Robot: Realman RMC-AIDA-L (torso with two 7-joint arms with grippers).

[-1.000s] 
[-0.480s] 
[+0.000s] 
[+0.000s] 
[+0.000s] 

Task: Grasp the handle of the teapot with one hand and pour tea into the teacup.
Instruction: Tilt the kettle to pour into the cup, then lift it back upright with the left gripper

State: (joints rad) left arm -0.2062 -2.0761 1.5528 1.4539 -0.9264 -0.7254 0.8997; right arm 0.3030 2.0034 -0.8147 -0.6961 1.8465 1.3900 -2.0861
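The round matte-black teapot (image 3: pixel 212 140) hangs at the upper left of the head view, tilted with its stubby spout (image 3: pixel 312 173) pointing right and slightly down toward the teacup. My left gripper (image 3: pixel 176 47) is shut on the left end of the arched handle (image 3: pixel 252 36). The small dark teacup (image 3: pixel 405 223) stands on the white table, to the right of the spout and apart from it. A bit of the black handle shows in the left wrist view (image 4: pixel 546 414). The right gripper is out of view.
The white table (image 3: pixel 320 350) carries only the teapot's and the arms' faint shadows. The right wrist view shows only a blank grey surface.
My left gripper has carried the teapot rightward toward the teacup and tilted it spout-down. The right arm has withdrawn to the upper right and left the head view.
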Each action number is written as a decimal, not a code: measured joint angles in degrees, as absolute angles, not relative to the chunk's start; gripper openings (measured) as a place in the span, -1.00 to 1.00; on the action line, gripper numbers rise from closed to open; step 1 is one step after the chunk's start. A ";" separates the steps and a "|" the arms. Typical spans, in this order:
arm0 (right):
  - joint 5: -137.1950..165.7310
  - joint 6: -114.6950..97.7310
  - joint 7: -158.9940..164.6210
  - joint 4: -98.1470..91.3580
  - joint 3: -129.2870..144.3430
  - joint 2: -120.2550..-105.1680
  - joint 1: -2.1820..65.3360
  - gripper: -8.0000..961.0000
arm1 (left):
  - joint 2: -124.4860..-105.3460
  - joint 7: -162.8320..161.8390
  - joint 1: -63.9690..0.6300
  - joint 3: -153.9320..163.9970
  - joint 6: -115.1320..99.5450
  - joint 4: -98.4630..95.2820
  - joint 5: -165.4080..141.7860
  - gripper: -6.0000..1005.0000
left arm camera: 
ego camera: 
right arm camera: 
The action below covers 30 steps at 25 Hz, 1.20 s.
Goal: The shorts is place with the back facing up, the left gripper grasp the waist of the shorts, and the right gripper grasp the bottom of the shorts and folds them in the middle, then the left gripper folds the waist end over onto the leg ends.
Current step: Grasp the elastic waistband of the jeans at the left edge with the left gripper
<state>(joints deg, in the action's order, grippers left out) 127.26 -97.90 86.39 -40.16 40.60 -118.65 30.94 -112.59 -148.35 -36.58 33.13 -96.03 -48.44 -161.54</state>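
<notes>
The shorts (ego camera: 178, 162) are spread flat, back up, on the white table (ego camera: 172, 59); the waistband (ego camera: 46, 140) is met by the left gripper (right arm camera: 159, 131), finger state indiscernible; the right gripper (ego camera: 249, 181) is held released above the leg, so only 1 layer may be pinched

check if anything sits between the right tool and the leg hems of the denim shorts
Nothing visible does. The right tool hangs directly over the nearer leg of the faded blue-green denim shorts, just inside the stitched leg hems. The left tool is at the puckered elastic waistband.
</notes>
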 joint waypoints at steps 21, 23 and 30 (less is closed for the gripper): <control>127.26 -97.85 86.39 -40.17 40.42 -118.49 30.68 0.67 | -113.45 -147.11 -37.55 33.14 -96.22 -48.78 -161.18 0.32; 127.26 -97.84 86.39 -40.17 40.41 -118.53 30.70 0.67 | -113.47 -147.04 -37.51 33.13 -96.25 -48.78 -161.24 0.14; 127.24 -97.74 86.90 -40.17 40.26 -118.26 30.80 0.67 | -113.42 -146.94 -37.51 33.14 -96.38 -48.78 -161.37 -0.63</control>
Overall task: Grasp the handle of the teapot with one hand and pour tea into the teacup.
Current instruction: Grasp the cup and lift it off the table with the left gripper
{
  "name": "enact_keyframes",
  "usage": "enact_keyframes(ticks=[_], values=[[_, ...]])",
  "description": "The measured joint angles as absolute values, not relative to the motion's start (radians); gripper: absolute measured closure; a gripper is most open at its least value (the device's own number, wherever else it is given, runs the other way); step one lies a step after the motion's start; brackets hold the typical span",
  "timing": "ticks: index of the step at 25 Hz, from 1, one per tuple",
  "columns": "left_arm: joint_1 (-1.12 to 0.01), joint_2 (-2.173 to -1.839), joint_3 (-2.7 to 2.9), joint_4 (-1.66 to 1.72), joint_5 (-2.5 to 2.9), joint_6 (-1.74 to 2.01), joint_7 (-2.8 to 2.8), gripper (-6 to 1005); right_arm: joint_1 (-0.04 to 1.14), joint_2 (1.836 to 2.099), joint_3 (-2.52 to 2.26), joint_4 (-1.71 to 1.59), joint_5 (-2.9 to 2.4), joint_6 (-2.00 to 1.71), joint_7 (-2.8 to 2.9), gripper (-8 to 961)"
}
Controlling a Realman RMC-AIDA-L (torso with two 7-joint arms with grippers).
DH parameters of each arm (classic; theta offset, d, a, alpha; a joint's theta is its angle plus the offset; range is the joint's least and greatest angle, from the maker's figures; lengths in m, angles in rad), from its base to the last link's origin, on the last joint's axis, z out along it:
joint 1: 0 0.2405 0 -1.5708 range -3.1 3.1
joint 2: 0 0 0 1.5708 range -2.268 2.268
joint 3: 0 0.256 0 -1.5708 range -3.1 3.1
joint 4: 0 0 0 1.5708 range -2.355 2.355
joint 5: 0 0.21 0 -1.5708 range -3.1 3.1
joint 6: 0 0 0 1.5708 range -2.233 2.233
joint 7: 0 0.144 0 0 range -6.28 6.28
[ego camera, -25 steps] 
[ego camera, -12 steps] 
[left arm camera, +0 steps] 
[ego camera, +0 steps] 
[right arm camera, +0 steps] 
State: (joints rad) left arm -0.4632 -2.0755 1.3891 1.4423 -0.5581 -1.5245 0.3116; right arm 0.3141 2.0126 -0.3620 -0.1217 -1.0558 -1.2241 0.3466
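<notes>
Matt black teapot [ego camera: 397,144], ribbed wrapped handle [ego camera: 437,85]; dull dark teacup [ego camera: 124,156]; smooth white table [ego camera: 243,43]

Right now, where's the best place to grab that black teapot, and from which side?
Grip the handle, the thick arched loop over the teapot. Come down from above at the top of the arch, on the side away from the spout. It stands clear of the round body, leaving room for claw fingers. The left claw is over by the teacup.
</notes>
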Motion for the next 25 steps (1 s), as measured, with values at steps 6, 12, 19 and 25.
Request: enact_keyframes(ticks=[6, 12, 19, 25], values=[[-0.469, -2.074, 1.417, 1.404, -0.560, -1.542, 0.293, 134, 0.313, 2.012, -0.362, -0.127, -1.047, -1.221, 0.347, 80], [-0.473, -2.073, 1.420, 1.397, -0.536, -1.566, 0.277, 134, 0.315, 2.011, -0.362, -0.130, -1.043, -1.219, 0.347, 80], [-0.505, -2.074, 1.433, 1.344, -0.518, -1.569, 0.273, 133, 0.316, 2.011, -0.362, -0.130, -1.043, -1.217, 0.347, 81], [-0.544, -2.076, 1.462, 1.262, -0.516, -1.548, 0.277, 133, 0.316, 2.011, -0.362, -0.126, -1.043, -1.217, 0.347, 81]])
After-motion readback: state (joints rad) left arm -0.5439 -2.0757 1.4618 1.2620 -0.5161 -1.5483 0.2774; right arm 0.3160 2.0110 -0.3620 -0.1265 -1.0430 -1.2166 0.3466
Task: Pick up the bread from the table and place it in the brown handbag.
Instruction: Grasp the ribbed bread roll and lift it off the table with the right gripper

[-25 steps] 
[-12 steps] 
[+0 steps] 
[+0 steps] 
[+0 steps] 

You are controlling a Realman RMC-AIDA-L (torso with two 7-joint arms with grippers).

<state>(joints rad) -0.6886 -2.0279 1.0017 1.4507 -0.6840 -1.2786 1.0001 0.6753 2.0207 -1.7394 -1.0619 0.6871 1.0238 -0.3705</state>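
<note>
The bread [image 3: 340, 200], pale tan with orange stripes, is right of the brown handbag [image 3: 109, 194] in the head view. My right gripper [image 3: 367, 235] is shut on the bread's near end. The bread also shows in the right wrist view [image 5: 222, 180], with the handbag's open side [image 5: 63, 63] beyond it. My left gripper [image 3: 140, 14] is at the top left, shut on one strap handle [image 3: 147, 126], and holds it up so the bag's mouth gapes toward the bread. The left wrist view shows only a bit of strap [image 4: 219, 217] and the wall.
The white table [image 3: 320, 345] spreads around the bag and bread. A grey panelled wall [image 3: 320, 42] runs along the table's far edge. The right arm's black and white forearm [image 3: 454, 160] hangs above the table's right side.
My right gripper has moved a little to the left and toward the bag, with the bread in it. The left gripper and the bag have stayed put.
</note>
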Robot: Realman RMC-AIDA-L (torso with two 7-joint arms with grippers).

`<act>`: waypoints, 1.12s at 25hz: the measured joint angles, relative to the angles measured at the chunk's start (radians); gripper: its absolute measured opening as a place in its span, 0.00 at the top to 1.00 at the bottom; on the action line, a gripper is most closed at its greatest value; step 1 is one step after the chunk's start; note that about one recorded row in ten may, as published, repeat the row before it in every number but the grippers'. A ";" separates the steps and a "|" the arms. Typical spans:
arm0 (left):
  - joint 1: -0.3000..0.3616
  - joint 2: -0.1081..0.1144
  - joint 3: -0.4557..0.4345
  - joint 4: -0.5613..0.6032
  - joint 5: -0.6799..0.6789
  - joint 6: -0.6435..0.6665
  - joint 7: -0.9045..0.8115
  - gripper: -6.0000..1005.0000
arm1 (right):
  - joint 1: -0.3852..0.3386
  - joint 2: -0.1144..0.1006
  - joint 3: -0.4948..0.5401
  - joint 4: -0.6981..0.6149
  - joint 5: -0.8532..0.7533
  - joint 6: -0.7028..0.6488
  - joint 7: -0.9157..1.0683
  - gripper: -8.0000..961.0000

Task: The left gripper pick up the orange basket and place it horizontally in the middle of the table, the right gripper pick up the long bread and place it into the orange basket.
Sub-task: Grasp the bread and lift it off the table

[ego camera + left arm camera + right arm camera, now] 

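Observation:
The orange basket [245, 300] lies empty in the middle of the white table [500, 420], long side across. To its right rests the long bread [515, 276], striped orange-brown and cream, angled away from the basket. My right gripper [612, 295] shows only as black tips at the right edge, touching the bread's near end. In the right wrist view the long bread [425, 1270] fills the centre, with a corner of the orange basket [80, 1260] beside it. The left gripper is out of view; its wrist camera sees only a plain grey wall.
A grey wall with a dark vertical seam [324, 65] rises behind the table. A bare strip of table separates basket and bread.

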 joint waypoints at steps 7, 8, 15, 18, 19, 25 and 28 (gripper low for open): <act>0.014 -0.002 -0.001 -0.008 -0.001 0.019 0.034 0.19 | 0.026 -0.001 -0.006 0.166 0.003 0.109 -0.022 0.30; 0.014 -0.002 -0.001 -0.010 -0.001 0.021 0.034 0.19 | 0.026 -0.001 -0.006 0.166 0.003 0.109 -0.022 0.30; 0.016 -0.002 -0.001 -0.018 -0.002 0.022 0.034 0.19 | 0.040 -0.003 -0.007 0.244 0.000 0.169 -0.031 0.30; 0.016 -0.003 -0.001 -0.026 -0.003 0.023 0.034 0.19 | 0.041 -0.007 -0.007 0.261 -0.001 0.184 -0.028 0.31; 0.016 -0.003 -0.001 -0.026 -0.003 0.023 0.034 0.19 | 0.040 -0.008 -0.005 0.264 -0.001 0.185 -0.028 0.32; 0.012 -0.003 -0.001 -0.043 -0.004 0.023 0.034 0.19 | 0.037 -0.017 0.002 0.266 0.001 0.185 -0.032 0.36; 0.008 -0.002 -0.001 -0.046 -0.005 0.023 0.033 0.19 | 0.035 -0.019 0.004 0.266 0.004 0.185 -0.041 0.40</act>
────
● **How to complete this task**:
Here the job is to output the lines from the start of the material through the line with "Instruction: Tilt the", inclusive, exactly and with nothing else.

● **Answer for the task**:
Robot: Realman RMC-AIDA-L (torso with two 7-joint arms with grippers).

[-1.000s] 
[-0.480s] 
[+0.000s] 
[+0.000s] 
[+0.000s] 

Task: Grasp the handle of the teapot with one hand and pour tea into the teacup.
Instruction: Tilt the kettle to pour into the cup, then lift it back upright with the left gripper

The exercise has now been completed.